News in Research: Prof. Dmitry Pelinovsky
- Summer, 2002:
Fluid dynamics:
generation of multiple large-amplitude interval waves.
During my visits to Loughborough University (UK) and
Institute of Applied Physics (Russia), I have attended a
historical problem of generation of solitons in the
Gardner equation with negative cubic nonlinear term
and a positive dispersion term. In this joint collaboration
with my Ph.D. advisor Roger Grimshaw, my father Efim Pelinovsky,
and his former student Alexey Slunyaev, we discovered that
the Miles's solution of the Garner equation with rectangular
box initial data is not typical for the problem, as it captures
only one soliton of large amplitude. A general smooth initial data
captures however a number of solitons of large and small amplitudes.
This simple idea is explained by the spectral AKNS problem, for which
the class of smooth potentials lead to essentially different features
compared to the class of continuous piecewise constant potentials.
Download our paper
published in Chaos.
- Spring-Summer, 2002:
Functional analysis:
rigorous proof of instability of standing waves of minimal energy.
During my visit and collaborations with Andrew Comech (University of North Carolina, USA),
we have rigorously proved nonlinear instability of standing waves
of minimal energy in the framework of Grillakis-Shatah-Strauss formalism.
As part of analysis, a "normal form" equation for standing
waves of near-minimal energy is recovered, with
rigorous bounds on error terms. The approach applies to
the NLS systems, where the "normal form" equation was
previously derived in my less rigorous
publication
with the use of asymptotic multi-scale expansion methods.
Download our paper
published in Communications in Pure and Applied Mathematics.
- Winter-Summer, 2002:
Numerical analysis:
proof of convergence of Petviashvili's iteration method.
In collaborations with Yu. Stepanyants (ANSTO, Australia),
we have developed the first analytical proof of convergence
of the empiric Petviashvili's numerical method for finding
stationary solutions of nonlinear wave equations.
The proof is based on contraction mapping principle
for nonlinear operators and spectral theory for linearized
operators of nonlinear wave equations. We have confirmed
Petviashvili's hypothesis on the fastest rate of convergence
of the iteration method. Applications of the
Petviashvili's method for KdV, BO, ZK, KP, and Klein-Gordon
equations are discussed and numerical approximations of
solitons and lumps in space of one and two dimensions
are obtained. Download our paper
published in SIAM Journal of Numerical Analysis.
- Winter-Spring, 2002:
Semiconductors:
computations of contact capacitance in Schottky depletion
layer problem for non-uniformly doped semiconductors.
Perturbation series expansions and variational approximation methods
are developed in collaborations with Walter Craig (McMaster University) and
Alex Shik (Centre for Advanced Nanotechnology, University of Toronto).
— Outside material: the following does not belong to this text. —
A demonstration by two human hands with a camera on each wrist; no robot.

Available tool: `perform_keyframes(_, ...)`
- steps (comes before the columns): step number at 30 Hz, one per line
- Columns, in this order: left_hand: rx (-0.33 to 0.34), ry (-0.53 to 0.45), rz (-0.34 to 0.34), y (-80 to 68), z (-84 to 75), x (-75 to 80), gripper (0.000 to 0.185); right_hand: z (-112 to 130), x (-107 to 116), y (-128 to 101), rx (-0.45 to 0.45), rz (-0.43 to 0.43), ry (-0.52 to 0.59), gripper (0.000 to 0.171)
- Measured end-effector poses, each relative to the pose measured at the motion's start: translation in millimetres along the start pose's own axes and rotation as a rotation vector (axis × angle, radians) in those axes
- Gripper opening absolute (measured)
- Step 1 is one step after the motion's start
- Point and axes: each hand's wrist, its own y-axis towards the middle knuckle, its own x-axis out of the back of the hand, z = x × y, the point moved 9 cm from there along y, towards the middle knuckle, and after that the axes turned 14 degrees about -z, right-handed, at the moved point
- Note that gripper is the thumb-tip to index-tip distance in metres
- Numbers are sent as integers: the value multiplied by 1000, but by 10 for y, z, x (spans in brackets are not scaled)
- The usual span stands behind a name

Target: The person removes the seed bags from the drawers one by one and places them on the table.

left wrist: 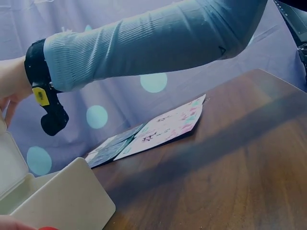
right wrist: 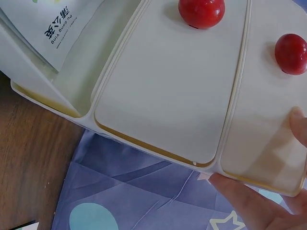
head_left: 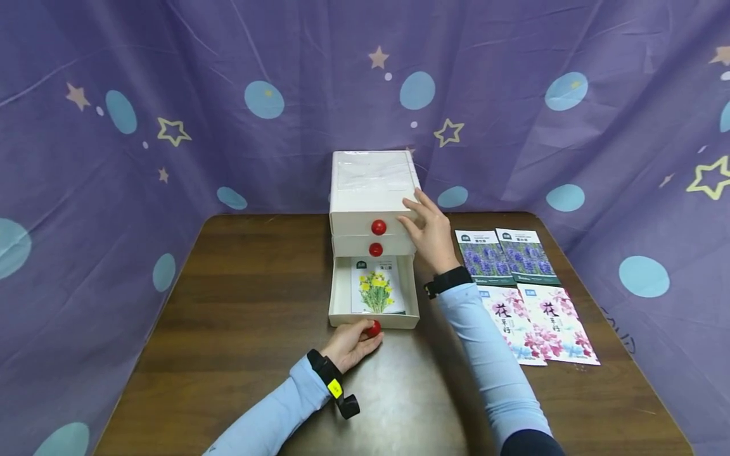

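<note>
A white three-drawer box (head_left: 372,190) stands at the middle of the brown table (head_left: 239,304). Its bottom drawer (head_left: 373,316) is pulled out, and a yellow-flower seed packet (head_left: 376,286) lies inside. My left hand (head_left: 369,333) pinches that drawer's red knob (head_left: 374,328); the knob (left wrist: 45,228) just shows at the bottom of the left wrist view. My right hand (head_left: 416,215) rests with straight fingers against the box's upper right corner, the thumb (right wrist: 300,124) on the top drawer's front. The two upper drawers are closed, each with a red knob (right wrist: 201,12).
Two purple-flower packets (head_left: 504,255) and two pink-flower packets (head_left: 538,323) lie flat right of the box, beside my right forearm (head_left: 485,354). A purple star-patterned cloth (head_left: 171,95) walls the table on three sides.
</note>
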Motion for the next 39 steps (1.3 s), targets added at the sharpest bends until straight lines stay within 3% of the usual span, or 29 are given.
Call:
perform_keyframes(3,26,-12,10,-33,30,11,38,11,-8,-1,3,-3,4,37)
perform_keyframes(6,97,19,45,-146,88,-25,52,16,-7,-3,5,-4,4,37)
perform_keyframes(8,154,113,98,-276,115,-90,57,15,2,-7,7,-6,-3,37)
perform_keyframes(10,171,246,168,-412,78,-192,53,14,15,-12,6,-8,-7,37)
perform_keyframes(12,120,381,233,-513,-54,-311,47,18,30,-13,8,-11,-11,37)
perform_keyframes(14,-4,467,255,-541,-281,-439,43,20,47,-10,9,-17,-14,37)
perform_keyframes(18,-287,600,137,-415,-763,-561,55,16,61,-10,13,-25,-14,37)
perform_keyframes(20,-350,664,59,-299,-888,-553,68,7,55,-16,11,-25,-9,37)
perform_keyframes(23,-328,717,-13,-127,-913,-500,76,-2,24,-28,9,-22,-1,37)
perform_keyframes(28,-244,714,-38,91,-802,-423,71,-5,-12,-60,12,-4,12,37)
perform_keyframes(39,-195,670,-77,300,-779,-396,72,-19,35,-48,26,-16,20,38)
The effective concentration is computed from the capacitance-voltage
dependence of a semiconductor depletion layer, which is defined
by a solution of nonlinear boundary-value elliptic problem.
Elegant applications of Fourier series and exact integration of
a variational system of differential equations
are performed to simplify the Poisson equation with a zero-potential
nonlinear surface and to study analytically the parameter
dependence of the effective concentration.
Download our paper
published in J. Phys. D.: Appl. Phys.